Chapter 7. Building Recommendation Systems for Businesses

"By leveraging Azure Machine Learning and the Recommendations API, we have launched a new Personalized Commerce Experience for retailers that grows shopper conversion and engagement on any channel."
– Frank Kouretas, Chief Product Officer at Orckestra

In the previous chapter, we covered the remaining language APIs. In this chapter, we will look at the Recommendations Solution template. This is a template for Microsoft Azure that contains the resources required to run Recommendations Solution. This is a solution well suited for e-commerce applications, where you can recommend different items based on different criteria. Recommending items in an online store is a process that can be very time-consuming if it is done by following a rule set. The Recommendations Solution allows us to utilize the power of machine learning to get good recommendations, potentially increasing the number of sales.

This chapter will cover the following topics:

Deploying the Recommendations Solution template
Training the recommendation model
Consuming recommendations

Providing personalized recommendations

If you run an e-commerce site, a feature that is nice for your customers to have is recommendations. Using the Recommendation Solution, you can easily add this. Utilizing Microsoft Azure Machine Learning, the API can be trained to recognize items that should be recommended.

There are two common scenarios for recommendations, as follows:

Item-to-Item Recommendations (I2I): I2I is the scenario where certain items are often viewed after other items. Typically, this will be in the form of people who visited this item also visited this other item.
Customer-to-Item Recommendations (U2I): U2I is the scenario where you utilize a customer's previous actions to recommend items. If you sell movies, for example, then you can recommend other movies based on a customer's previous movie choices.

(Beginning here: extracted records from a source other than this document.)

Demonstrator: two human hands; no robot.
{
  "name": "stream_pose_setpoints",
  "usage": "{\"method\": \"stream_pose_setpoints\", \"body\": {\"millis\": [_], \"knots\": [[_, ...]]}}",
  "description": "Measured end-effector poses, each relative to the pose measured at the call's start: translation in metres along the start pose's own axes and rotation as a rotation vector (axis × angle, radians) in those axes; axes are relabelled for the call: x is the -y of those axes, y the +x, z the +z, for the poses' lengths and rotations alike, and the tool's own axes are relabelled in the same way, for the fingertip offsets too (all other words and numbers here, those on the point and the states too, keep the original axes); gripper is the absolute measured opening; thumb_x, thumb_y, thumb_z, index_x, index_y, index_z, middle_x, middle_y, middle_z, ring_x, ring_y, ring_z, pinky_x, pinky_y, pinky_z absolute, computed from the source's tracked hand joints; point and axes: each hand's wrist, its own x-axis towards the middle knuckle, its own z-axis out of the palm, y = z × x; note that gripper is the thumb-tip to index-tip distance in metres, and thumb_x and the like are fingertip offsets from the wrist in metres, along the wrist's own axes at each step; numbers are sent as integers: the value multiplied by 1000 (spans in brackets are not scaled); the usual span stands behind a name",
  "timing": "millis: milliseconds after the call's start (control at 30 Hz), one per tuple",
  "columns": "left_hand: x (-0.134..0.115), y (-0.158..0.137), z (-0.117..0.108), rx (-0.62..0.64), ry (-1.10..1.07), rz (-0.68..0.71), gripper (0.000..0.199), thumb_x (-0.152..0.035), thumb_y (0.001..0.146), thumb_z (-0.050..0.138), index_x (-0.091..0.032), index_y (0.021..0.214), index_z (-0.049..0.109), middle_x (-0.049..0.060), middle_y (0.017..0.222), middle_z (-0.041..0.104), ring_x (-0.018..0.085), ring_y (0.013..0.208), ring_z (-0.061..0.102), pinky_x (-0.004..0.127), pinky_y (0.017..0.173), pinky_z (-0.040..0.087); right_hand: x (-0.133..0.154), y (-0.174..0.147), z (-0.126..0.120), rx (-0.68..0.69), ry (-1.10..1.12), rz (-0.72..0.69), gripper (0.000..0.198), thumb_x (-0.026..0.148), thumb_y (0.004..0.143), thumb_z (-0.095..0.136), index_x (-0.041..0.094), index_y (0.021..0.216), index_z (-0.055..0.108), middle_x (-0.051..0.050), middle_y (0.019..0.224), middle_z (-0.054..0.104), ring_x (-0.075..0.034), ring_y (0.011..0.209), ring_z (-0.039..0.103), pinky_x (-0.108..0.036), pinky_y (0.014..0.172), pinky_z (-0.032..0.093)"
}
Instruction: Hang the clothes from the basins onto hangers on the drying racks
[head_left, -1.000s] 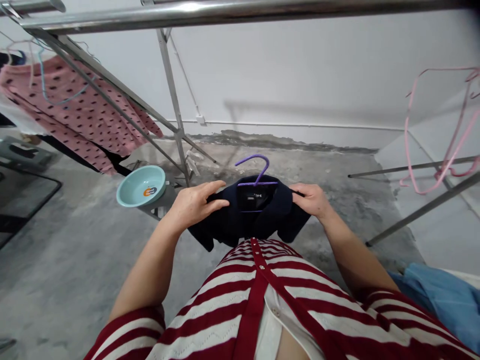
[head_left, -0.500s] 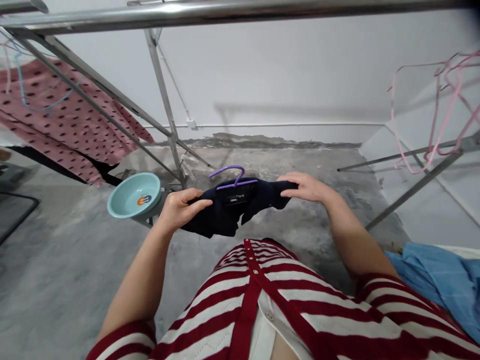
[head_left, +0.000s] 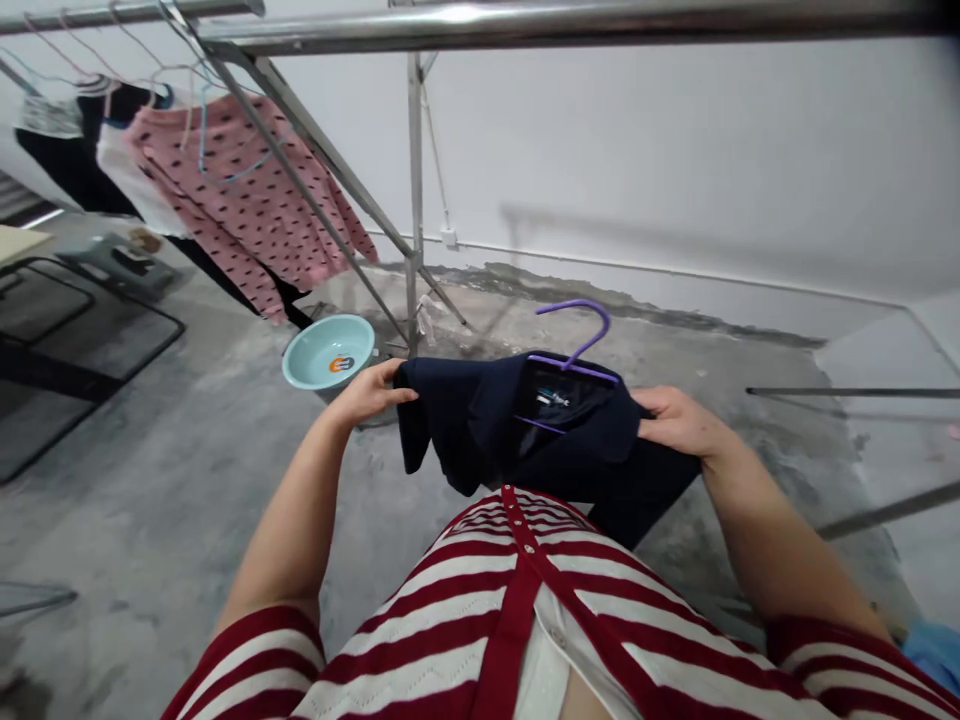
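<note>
A dark navy jacket [head_left: 480, 410] hangs in front of my waist on a purple hanger [head_left: 589, 350]. The hanger's hook rises above the collar, and its bar shows at the neck opening beside a label. My left hand [head_left: 373, 393] is closed on the jacket at one sleeve, thumb in front. At the opposite shoulder my right hand [head_left: 679, 422] is closed on the cloth, with the fingertips partly hidden behind it.
A metal clothes rack [head_left: 525, 28] spans the top. At left hang a pink spotted sweater [head_left: 247, 190] and other clothes on hangers. A light-blue basin [head_left: 330, 350] stands beside the rack leg. Blue cloth [head_left: 934, 650] lies at lower right.
My view has swung left. The jacket is spread wider and faces me more, showing its collar and lapels. Both hands still hold it.
</note>
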Motion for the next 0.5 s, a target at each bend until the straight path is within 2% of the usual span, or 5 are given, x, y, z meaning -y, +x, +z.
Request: {"method": "stream_pose_setpoints", "body": {"millis": [67, 133, 267, 433, 500], "knots": [[13, -6, 2, -61, -153, -38, 35, -47, 69, 68, -14, 81, 63, 2, 77, 64, 16, 75, 58, 27, 73, 46, -4, 0, -14, -13, 21, 35, 49, 55, 64, 72, 15, 93, 74, -7, 84, 72, -26, 87, 66, -32, 78, 52], [18, -8, 9, -192, -224, -58, 34, -48, 73, 62, -14, 72, 61, 0, 68, 60, 13, 66, 53, 25, 67, 43, -9, 2, -25, -34, 26, 51, 46, 54, 63, 74, 17, 90, 74, -7, 80, 72, -26, 87, 67, -33, 78, 53], [22, 3, 23, -395, -253, -134, 36, -51, 72, 58, -15, 75, 60, -1, 67, 59, 12, 65, 51, 24, 66, 41, -14, 9, -36, -10, 26, 38, 43, 52, 62, 75, 19, 91, 74, -6, 75, 72, -27, 86, 67, -35, 78, 54], [48, 15, 41, -529, -201, -257, 34, -45, 66, 60, -15, 83, 60, 2, 81, 64, 15, 81, 55, 26, 76, 41, -13, 27, -26, -53, 23, 16, 40, 49, 64, 75, 20, 91, 74, -5, 84, 73, -24, 82, 67, -34, 77, 53], [60, 10, 56, -552, -196, -344, 33, -43, 66, 58, -15, 85, 59, 2, 78, 63, 15, 78, 55, 27, 75, 41, -13, 39, -15, -99, 93, 13, 38, 48, 66, 73, 19, 90, 73, -4, 85, 72, -22, 81, 67, -33, 77, 53]]}}
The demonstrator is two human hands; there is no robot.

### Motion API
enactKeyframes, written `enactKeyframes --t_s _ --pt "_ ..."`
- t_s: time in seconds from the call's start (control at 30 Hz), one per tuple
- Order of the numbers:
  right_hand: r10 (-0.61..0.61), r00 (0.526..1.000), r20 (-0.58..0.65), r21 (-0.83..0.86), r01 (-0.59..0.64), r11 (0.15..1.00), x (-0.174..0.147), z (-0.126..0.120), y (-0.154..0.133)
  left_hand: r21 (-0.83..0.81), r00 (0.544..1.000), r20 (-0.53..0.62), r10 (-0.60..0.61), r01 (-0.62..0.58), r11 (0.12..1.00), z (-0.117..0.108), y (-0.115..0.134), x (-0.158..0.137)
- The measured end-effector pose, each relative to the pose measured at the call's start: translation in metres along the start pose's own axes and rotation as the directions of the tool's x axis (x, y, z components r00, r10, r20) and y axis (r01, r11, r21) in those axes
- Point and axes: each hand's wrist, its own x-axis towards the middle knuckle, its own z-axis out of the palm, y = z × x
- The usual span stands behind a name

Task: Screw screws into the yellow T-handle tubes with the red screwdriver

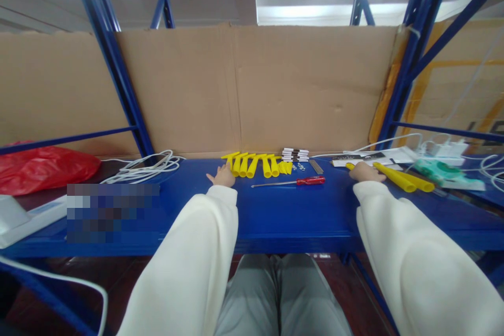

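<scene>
- So, nearest: both white sleeves reach forward over the blue shelf (275, 220); grey trousers show below its front edge.
- Left hand (222, 176) lies flat on the shelf, thumb out to the left, fingers loosely spread; fingertips touch the leftmost piece of the row of yellow handles (255, 164).
- The row fans out to the right of those fingertips, narrow ends pointing away from the person.
- Right hand (367, 171) is curled around the near end of two long yellow handles (405, 180). Fingers are wrapped over them; how tight, cannot tell. The handles stick out to the right of the knuckles, lying low over the shelf.
- Red-handled screwdriver (293, 182) lies between the two hands, grip end toward the right hand, touching neither.
- Just beyond the row: small stack of black-and-white cards (295, 154).
- Beyond the right fingers: papers (374, 157), white cables and a charger (444, 148); a green pack (444, 173) lies past the handle tips.
- Far left of the left thumb: coiled white cable (145, 167), red plastic bag (43, 168).
- Farthest: cardboard sheet (252, 89) backing the shelf.
</scene>
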Motion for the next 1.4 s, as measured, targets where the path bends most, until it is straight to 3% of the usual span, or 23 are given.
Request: enactKeyframes --t_s 0.2,0.37,0.53,0.63,0.73,0.83,0.97,1.07,1.2,1.3,1.4 --pt "-0.021 0.999 -0.029 0.008 0.021 1.0 0.002 0.0 -0.002 -0.006 1.0 -0.025 0.006 -0.006 1.0 0.002 -0.001 0.002" --pt "-0.007 0.996 -0.091 0.019 0.008 1.0 0.001 0.0 -0.004 0.011 0.989 -0.123 0.084 -0.083 0.996 0.001 0.003 0.002" --pt "-0.079 0.977 -0.197 0.034 0.088 0.996 -0.002 -0.006 -0.006 -0.068 0.936 -0.254 0.242 -0.267 0.961 0.006 0.015 0.002" --pt "-0.159 0.939 -0.305 0.047 0.181 0.982 -0.007 -0.012 -0.011 -0.184 0.899 -0.293 0.325 -0.387 0.904 0.014 0.024 0.002" --pt "-0.251 0.873 -0.418 0.043 0.295 0.954 -0.019 -0.018 -0.023 -0.31 0.882 -0.312 0.353 -0.445 0.84 0.019 0.03 0.003" --pt "-0.364 0.815 -0.452 0.013 0.414 0.91 -0.041 -0.022 -0.045 -0.442 0.896 -0.311 0.318 -0.432 0.786 0.022 0.032 0.003" --pt "-0.545 0.768 -0.336 0.002 0.579 0.815 -0.082 -0.019 -0.085 -0.646 0.961 -0.234 0.146 -0.266 0.716 0.021 0.034 0.006" --pt "-0.667 0.704 -0.246 0.069 0.699 0.712 -0.111 -0.006 -0.113 -0.775 0.986 -0.169 0.015 -0.142 0.615 0.019 0.037 0.007" --pt "-0.803 0.56 -0.203 0.209 0.826 0.523 -0.134 0.026 -0.131 -0.879 0.994 -0.109 0.008 -0.1 0.466 0.013 0.041 0.006" --pt "-0.899 0.387 -0.204 0.229 0.912 0.341 -0.138 0.049 -0.13 -0.93 0.996 -0.067 0.051 -0.081 0.358 0.011 0.041 0.004" --pt "-0.928 0.287 -0.237 0.228 0.945 0.234 -0.136 0.061 -0.123 -0.946 0.998 -0.067 0.021 -0.071 0.318 0.011 0.038 0.004"
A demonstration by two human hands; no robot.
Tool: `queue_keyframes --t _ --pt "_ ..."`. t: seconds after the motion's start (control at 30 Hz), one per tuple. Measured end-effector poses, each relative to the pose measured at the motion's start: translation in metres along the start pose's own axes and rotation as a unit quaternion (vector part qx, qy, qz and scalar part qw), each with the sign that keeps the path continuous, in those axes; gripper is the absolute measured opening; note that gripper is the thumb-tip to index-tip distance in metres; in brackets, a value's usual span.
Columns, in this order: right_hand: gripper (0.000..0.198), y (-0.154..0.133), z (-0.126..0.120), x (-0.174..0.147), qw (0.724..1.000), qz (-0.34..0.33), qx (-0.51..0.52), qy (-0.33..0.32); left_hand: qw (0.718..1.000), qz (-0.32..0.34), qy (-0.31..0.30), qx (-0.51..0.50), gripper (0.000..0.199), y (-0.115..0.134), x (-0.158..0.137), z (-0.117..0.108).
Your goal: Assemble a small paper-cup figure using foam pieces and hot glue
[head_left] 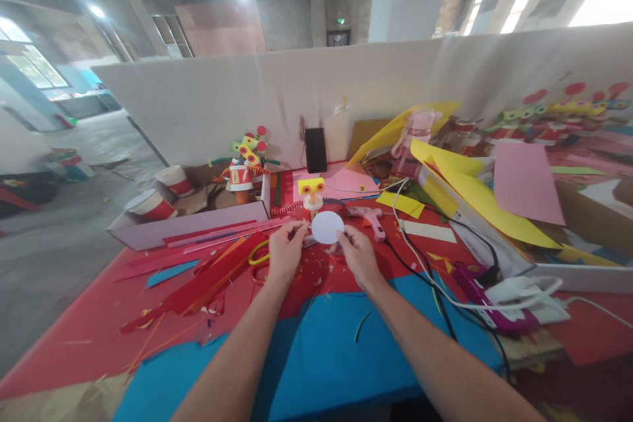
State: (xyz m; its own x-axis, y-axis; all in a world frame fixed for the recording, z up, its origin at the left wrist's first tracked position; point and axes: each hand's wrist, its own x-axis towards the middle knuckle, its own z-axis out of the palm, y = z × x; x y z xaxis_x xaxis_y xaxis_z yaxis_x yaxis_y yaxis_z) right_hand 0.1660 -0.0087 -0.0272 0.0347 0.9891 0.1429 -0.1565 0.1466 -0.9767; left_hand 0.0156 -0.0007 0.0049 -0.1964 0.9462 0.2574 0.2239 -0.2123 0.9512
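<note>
White paper disc (327,227) sits pinched between both hands above the middle of the red-covered bench (99,323): left hand (285,252) nips its left rim, right hand (357,254) its right rim. Thin and light, it probably creases easily, so edge holds suit it.

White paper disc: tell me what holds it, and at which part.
Both hands hold the white paper disc by its edges: the left hand pinches its left rim, the right hand its lower right rim, above the red tabletop.
</note>
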Motion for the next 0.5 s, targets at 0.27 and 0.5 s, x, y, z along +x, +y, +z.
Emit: queue_keyframes --t 0.27,0.5 --pt "0.032 -0.007 0.002 -0.001 0.996 0.054 0.068 -0.012 0.994 -0.012 -0.107 -0.029 0.031 -0.002 -0.003 0.002" --pt "0.03 -0.014 -0.002 -0.001 0.997 0.043 -0.042 -0.055 0.986 -0.012 -0.148 -0.078 0.032 -0.003 -0.002 0.002"
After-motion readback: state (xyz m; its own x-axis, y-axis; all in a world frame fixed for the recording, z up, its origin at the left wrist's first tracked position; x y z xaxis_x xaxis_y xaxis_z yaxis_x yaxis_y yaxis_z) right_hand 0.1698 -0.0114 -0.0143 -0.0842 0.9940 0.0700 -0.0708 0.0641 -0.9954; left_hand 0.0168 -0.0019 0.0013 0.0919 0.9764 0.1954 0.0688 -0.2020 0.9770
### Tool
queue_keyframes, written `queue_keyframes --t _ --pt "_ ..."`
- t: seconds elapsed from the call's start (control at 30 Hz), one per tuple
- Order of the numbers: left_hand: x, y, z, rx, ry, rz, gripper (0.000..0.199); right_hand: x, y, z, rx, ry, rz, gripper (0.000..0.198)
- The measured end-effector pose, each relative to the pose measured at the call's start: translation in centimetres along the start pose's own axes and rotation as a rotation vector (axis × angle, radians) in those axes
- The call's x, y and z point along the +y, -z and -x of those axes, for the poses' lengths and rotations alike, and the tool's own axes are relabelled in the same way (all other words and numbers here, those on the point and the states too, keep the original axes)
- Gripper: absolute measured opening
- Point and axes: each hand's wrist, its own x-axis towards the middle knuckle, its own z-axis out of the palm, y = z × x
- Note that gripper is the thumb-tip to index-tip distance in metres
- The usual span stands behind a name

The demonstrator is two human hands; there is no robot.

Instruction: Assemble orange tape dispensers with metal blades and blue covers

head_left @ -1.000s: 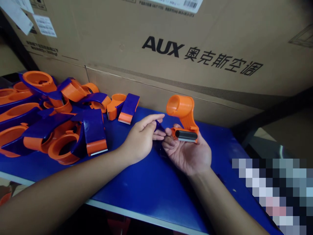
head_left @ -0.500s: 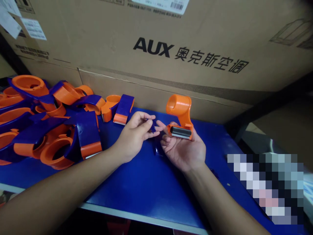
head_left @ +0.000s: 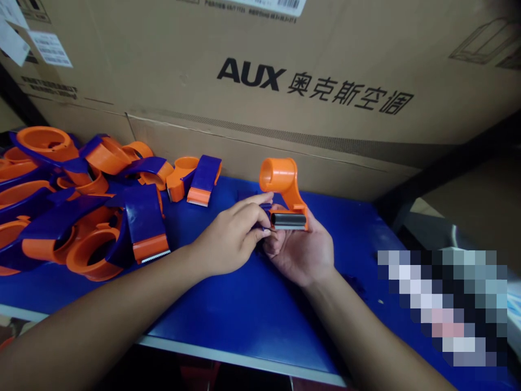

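Palm up, my right hand (head_left: pixel 303 247) holds an orange tape dispenser frame (head_left: pixel 280 176) above the blue table. The frame has a round hub on top, with a black roller (head_left: pixel 288 219) and a toothed metal blade below it. My left hand (head_left: pixel 232 233) pinches a small dark blue plastic part (head_left: pixel 265 207) at the left end of the roller. The fingers hide most of that part, so I cannot tell whether it is seated on the frame.
Several orange and blue tape dispensers (head_left: pixel 146 217) are piled on the left of the blue table (head_left: pixel 228 315). A large cardboard box (head_left: pixel 183 70) stands behind. Small dark blue pieces (head_left: pixel 354 285) lie right of my right forearm. A blurred-out patch covers the right side.
My left hand has brought the small blue part rightward to the frame's left side. My right hand has shifted slightly left with the dispenser frame.
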Motion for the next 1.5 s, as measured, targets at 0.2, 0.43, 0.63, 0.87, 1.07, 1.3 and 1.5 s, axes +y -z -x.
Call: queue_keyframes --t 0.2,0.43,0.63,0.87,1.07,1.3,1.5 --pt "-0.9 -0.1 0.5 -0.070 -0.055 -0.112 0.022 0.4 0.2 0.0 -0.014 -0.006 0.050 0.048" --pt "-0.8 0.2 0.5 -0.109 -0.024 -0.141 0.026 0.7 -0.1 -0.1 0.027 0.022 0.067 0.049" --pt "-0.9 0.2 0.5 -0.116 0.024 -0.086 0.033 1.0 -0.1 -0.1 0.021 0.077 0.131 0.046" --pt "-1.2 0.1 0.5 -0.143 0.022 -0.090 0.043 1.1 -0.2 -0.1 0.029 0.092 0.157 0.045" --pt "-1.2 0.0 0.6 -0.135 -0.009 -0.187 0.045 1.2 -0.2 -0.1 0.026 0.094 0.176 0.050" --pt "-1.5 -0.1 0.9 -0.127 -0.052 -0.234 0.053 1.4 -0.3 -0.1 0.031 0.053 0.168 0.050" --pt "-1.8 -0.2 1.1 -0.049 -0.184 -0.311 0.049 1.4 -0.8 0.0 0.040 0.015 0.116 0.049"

The general steps to use the Recommendation Solution are as follows:

Deploy the template in Azure
Import the catalog data (the items in your e-commerce site)
Import usage data
Train a recommendation model
Consume recommendations

If you have not already done so, you should sign up for an API key at https://portal.azure.com.

Deploying the Recommendation Solution template in Azure

To deploy the Recommendations Solution, you must have an active Microsoft Azure subscription.

Head over to https://github.com/Microsoft/Product-Recommendations/tree/master/deploy to start the deployment. Click on Deploy to Azure, as shown in the following screenshot:

Deploying the Recommendation Solution template in Azure

This will take you to the following page in Microsoft Azure:

Enter the required information, accept the terms and conditions, and click on Purchase. This will start the process of deploying the required resources for the Recommendations Solution.

After a few minutes, the deployment is done. You are now ready to upload data to train a model.

Importing catalog data

With the solution deployed, we can add catalog data. This is where you would typically add items from your database. Items need to be uploaded as files. The files need to be in CSV format.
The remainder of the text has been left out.